ハワードは灯りに触れて、自分が死んでいることを悟ったのだろう。もしかしたら彼は、このループを既に何度も何度も繰り返しているのかも知れない。カモメに生きたまま食べられて絶命し、また記憶を消されて島に到着するのだ。自分が終わりのない悪夢の中にいることを知り、錯乱したのかも知れない。
本当の痛み
しかしハワードが凶行に及んだ背景には、前述の通り、自己否定や内在化した同性愛嫌悪があるのではないかと思う。19世紀末アメリカの異性愛規範や差別、マイクロ・アグレッション(何気ない日常の中での偏見や侮辱)も彼を追いつめたことだろう。
もちろん精神的な重圧を受けた人が必ずしも犯罪者になるわけではない。しかしハワードは冒頭からずっと不安を感じ、常にアイデンティティが揺らいでいるように見える。重要なのは、彼を狂わせているのは彼のセクシュアリティではなく、それを受け入れられないことから来る恐怖なのだ。
こんな解釈はどうだろう。灯台はあの世だが、ウェイクは年老いたハワード自身、または彼の別人格だ。ハワードとウェイクが同一人物だと考えられる要素は多い。同じトーマスという名前で、足を引きずっていて(階段から落ちた際に骨折した可能性がある)、 灯りに固執している。
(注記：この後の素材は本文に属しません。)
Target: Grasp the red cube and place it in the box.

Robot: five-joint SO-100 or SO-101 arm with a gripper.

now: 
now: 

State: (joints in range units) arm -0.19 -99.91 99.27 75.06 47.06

また、二人は昼と夜の仕事をそれぞれ担当している(自我と超自我のメタファー)。
そして片目のカモメもハワード自身だ(彼はラストカットで片目が盲目になっているように見える)。ハワードは人間からカモメへと転生を繰り返しながら、自分しかいない世界で試練を受けている。それは孤独と罪悪感の空間だ。
もしかしたら、いつか彼が異性愛規範や「有害な男らしさ」を捨ててウェイクを受け入れられたとき(自己受容したとき)に、このループは終わりを迎えるのかも知れない。しかし、それまでは延々と傷つけあうことになる。社会に強制された同性愛嫌悪から来る自己否定は、自分自身に臓腑をついばまれるような痛みだからだ。
そう考えると、『ライトハウス』は性的マイノリティの人々が抱える葛藤や苦しみを寓話的に描いた映画とも言える。
念のため付け加えると、これらはあくまで私一個人の考察だ。また、本作は観客一人一人が異なる見方が出来る稀有な作品だと思う。本記事が『ライトハウス』をさらに深く鑑賞する上で、少しでも"灯り"を提供できたなら幸いだ。